Neue Besoldung soll Lehrermangel in Brandenburg bekämpfen
Brandenburg leidet unter einem akuten Lehrermangel. Um dem entgegenzuwirken, setzt das Land auf eine neue Top-Besoldung für Beamte. Bildungsminister Gordon Hoffmann (CDU) erhofft sich dadurch, verstärkt Lehrkräfte aus anderen Bundesländern, insbesondere aus Berlin, anzuwerben. „Jeder Lehrer, der sich bewirbt, ist in Brandenburg willkommen“, betonte Hoffmann gegenüber dem Tagesspiegel.
Karlsruhe-Urteil ebnet den Weg
Die Grundlage für die verbesserte Besoldung bildet ein Urteil des Bundesverfassungsgerichts in Karlsruhe. Dieses hatte die bisherige Besoldung in Brandenburg als verfassungswidrig eingestuft und eine Anpassung gefordert. Das Land reagierte nun mit einer Erhöhung der Gehälter für Beamte, um im Wettbewerb um qualifizierte Pädagogen attraktiver zu werden.
Laut Angaben des Bildungsministeriums fehlen in Brandenburg derzeit so viele Lehrer wie nie zuvor. Die neuen Besoldungsstrukturen sollen vor allem für erfahrene Lehrkräfte aus Berlin und anderen Regionen einen Anreiz bieten, nach Brandenburg zu wechseln. Minister Hoffmann zeigte sich zuversichtlich, dass die Maßnahme Wirkung zeigen werde.

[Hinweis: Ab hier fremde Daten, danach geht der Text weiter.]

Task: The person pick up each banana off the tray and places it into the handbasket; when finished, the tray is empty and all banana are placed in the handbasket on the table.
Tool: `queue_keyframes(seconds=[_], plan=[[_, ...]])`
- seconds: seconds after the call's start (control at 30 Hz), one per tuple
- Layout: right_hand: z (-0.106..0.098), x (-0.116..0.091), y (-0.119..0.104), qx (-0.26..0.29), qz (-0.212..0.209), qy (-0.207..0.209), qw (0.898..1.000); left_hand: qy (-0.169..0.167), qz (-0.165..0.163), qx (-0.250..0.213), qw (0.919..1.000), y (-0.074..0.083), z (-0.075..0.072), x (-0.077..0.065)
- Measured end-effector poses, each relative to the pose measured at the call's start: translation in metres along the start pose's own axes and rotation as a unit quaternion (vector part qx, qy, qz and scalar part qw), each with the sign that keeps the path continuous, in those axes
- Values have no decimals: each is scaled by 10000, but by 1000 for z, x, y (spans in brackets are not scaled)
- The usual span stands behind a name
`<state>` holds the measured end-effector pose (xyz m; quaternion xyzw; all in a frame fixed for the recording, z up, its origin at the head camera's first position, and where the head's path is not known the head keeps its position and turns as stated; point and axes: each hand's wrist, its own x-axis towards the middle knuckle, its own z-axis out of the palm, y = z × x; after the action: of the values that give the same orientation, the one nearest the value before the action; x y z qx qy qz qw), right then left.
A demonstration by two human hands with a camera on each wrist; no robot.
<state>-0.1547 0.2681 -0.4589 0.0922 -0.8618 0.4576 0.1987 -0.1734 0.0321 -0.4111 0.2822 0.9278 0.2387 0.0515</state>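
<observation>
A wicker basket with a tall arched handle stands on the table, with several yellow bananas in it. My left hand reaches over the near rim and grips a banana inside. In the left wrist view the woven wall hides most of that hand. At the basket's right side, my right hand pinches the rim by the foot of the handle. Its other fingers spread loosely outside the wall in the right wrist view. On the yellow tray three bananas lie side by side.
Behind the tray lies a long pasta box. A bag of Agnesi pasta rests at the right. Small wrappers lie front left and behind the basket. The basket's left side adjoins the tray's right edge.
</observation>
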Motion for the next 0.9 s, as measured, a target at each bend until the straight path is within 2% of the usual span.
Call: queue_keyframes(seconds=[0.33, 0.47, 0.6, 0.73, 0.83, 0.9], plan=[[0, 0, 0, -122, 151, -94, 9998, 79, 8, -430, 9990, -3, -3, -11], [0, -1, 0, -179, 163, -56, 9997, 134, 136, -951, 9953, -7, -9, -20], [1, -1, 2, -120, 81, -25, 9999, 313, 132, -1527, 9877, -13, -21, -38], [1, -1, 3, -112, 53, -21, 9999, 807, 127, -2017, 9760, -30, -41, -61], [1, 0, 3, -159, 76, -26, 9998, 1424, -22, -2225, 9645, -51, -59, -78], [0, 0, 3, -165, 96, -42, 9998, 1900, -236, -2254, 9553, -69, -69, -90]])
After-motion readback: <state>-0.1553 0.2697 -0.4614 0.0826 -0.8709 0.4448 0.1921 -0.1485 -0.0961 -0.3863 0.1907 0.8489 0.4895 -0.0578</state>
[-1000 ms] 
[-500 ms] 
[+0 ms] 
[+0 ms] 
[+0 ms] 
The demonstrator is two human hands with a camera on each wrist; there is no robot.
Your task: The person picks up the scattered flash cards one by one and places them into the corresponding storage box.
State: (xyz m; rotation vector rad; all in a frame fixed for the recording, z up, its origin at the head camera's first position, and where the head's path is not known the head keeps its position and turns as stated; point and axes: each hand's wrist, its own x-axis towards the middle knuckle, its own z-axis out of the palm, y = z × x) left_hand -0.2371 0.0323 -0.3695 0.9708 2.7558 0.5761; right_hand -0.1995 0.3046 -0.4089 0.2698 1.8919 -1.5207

Hoffnung auf verstärkte Zuwanderung von Lehrkräften
Brandenburg hofft, mit der verbesserten Bezahlung nicht nur den eigenen Nachwuchs zu fördern, sondern auch Lehrer aus dem Ausland anzulocken. Die Landesregierung sieht darin einen wichtigen Schritt, um die Unterrichtsversorgung langfristig zu sichern. Kritiker warnen jedoch, dass allein höhere Gehälter nicht ausreichen, um den Lehrermangel zu beheben. Sie fordern zusätzliche Maßnahmen wie eine bessere Ausstattung der Schulen und mehr Unterstützung für Lehrkräfte im Schulalltag.